Paramedics offer cost-cutting options
County of Mono could save about $2.8 million
Mono County’s much-loved but expensive county paramedic program might get a little less expensive after the paramedics offered a series of cost-cutting measures Tuesday, May 14.
The steps, outlined by Rick Mitchell, president of the paramedics, will not impact the service itself.
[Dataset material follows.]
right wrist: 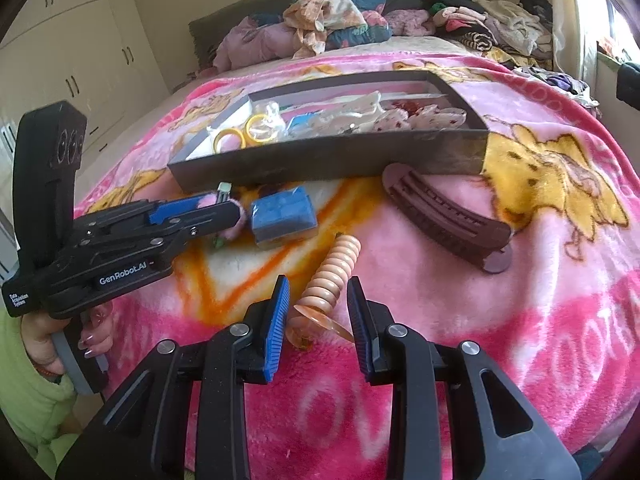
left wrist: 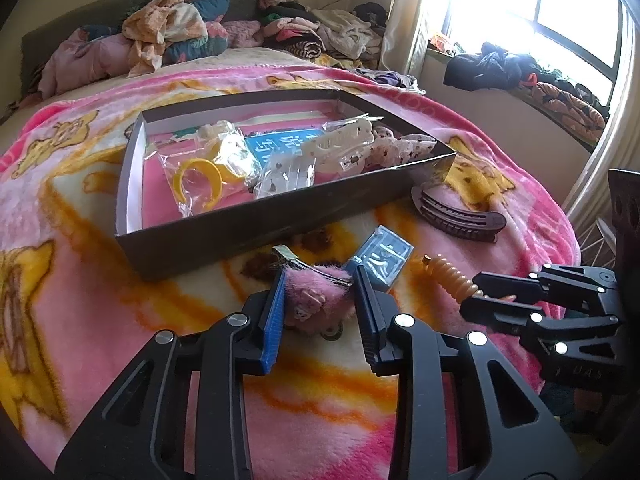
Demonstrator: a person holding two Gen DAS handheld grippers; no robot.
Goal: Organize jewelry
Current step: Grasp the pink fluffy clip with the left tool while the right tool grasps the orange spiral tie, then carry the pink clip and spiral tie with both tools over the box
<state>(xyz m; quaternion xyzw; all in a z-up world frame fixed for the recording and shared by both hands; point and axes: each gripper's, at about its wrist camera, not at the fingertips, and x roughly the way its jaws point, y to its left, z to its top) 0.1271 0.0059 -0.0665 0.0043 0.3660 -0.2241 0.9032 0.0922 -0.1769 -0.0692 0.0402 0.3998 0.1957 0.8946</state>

According to Mitchell they have the potential to save about $2.8 million—the amount the county supplements the program this year out of its general fund.
“We think these changes could carry the program 10 to 15 years ahead,” he said.
The issue came up last year when the previous board of supervisors decided to crack down on what it said was an unacceptable rate of cost increase of the program, which is funded by the county’s general fund, a special 2002 voter-approved tax that funnels some transient occupancy taxes into the paramedic program, and, revenue recovery from the program.
The supervisors asked the paramedics for their ideas about how to make the program less expensive.
Ongoing negotiations with the paramedic’s union are also on the table.
Mitchell said the group focused on two things; one, increase the amount of revenue collected by the program and two, look at organizational and administrative changes that might be less expensive.
The cost recovery proposals included such things as; increased cost recovery for services offered (such as updating the billing structure for drugs for victims, or helping the county public health department vaccinate for the flu); a resident subscription fee that allowed residents to pay a $75 fee as a kind of insurance, should the paramedics be needed; an increase in the amount of revenues from Prop. 172 (the money funneled now to the county under this “first responder” proposition goes to the county district attorney’s office and the county sheriff’s department, according to Mitchell) and a possible $2 voluntary fee added to some lift tickets.
The organizational changes could include such things as more use of reserve paramedics, using a lower cost or “BLS” ambulance that transports only lower-risk or lightly injured patients, and creating a Fire/Paramedic District, he said.
The county supervisors commended Mitchell and the paramedics for their effort on the issue and said they would take the recommendations under serious consideration.